[WHAT TO WORK ON]: From the listing below, pull out the lines that hold "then".
*** Opening of COLLECTED DATA ***
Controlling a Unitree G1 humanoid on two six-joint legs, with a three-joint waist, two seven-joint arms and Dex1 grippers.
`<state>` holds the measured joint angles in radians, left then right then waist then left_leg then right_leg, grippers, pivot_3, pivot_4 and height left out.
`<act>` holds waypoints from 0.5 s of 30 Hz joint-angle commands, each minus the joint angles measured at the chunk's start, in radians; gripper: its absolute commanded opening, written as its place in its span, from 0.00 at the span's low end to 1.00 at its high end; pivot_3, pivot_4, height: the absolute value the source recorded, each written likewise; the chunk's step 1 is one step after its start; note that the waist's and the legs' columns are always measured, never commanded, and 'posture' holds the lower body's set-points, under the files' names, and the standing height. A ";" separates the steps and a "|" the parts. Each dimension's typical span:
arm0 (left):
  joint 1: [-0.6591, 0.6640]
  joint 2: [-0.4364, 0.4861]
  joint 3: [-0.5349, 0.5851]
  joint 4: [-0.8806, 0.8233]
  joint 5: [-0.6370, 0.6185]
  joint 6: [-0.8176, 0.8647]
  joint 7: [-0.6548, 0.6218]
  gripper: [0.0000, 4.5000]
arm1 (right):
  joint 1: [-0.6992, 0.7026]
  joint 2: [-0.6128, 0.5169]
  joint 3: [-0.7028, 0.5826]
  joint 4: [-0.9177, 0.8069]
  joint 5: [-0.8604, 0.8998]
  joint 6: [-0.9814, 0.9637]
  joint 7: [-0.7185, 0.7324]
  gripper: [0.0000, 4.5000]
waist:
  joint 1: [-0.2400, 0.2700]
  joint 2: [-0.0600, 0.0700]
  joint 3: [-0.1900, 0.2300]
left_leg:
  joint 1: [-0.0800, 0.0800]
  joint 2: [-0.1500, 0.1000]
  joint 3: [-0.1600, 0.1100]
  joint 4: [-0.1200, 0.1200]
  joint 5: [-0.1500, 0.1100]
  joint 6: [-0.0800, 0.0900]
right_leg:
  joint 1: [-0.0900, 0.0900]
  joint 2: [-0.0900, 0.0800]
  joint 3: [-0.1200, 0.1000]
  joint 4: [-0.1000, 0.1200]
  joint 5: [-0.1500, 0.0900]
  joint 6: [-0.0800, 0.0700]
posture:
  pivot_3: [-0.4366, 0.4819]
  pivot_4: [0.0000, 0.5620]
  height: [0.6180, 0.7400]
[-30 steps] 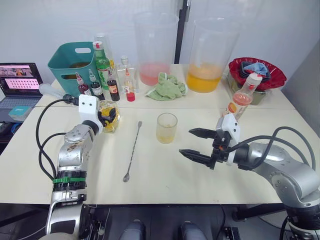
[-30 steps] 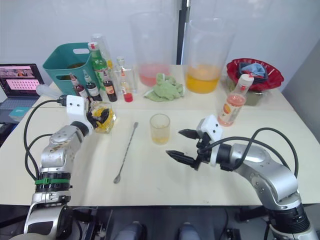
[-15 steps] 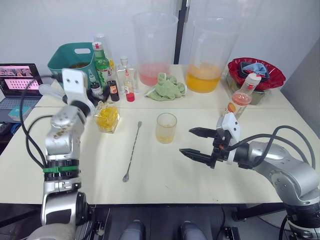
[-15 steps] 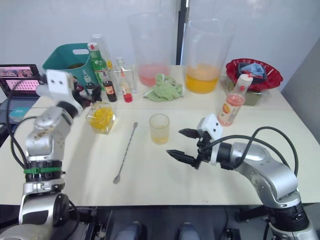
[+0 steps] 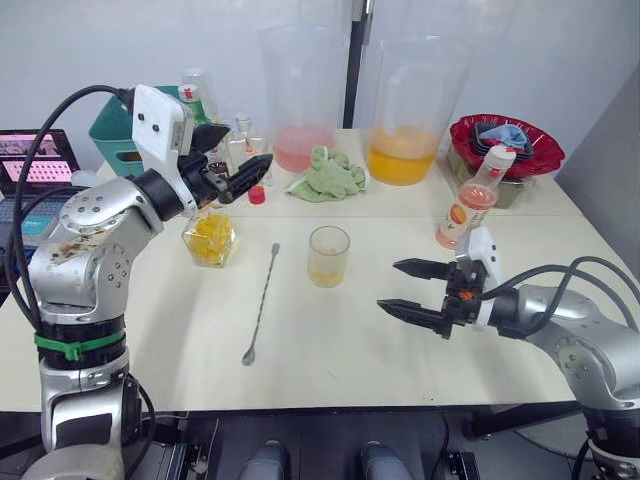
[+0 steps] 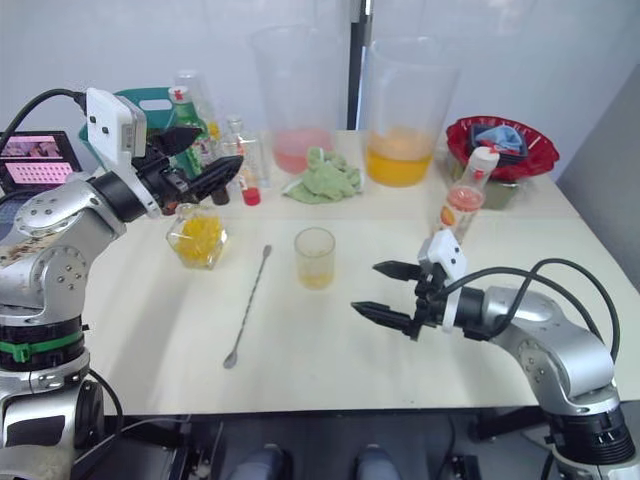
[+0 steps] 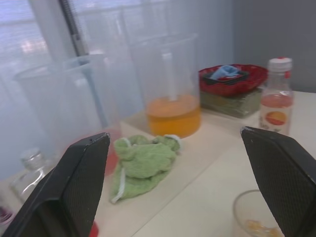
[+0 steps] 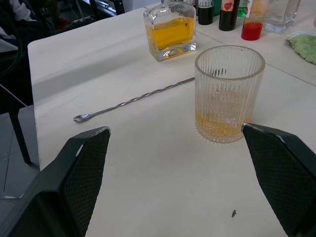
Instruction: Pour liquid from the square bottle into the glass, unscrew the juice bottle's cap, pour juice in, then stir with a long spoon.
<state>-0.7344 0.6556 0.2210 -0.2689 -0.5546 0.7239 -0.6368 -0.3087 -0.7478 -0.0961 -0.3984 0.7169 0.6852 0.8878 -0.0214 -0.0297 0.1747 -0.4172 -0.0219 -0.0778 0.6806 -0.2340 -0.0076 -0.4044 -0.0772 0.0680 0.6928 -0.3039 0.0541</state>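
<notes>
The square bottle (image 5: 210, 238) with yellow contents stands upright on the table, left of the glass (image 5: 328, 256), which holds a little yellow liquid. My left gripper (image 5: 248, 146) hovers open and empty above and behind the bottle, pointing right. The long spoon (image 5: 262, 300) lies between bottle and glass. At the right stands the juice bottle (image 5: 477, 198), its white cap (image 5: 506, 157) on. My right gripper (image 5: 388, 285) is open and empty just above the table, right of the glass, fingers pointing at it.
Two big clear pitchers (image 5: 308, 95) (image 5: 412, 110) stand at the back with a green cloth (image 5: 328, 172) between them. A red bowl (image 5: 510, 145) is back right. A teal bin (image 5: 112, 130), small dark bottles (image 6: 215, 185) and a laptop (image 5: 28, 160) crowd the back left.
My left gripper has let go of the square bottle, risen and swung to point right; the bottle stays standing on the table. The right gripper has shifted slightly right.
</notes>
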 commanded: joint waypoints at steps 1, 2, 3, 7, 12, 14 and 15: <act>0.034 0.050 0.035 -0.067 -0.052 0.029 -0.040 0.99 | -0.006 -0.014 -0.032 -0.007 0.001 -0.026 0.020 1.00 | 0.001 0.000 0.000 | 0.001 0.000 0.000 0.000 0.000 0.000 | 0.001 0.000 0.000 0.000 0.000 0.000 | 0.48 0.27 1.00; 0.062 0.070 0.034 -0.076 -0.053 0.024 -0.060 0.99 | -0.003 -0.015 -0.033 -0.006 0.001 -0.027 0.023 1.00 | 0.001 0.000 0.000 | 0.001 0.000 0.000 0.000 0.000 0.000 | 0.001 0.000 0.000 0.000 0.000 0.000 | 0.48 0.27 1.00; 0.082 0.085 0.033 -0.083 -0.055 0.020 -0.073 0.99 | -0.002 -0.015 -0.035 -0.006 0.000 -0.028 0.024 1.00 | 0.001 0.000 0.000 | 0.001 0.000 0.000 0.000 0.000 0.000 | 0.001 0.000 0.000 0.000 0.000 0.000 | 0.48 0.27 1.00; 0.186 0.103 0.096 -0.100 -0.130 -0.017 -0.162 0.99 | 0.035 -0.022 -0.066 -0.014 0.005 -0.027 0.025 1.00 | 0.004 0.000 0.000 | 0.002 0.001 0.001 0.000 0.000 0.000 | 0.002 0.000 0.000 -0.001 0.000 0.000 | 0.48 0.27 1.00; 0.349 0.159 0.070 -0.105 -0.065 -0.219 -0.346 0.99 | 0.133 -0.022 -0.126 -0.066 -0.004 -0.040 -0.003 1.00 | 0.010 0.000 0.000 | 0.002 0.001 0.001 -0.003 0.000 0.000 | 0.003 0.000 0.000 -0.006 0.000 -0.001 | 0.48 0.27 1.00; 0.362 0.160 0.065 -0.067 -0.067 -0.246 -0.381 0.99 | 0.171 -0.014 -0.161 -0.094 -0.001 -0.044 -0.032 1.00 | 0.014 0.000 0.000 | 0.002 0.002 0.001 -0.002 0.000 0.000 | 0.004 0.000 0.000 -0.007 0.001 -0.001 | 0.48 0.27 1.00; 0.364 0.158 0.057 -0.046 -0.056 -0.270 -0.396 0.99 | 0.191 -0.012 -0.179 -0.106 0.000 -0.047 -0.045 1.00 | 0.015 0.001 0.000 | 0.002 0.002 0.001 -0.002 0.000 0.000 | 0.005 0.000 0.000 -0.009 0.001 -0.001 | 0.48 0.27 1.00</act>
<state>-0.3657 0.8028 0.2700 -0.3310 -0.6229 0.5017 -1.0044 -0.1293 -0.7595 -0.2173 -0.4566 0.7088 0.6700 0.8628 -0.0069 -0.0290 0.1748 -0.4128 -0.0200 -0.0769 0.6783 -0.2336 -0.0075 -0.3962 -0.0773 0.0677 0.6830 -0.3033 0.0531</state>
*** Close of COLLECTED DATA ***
[RESULT FOR THIS EXERCISE]:
`<state>` holds the measured joint angles in radians, left then right then waist then left_leg then right_leg, grippers, pivot_3, pivot_4 and height left out.
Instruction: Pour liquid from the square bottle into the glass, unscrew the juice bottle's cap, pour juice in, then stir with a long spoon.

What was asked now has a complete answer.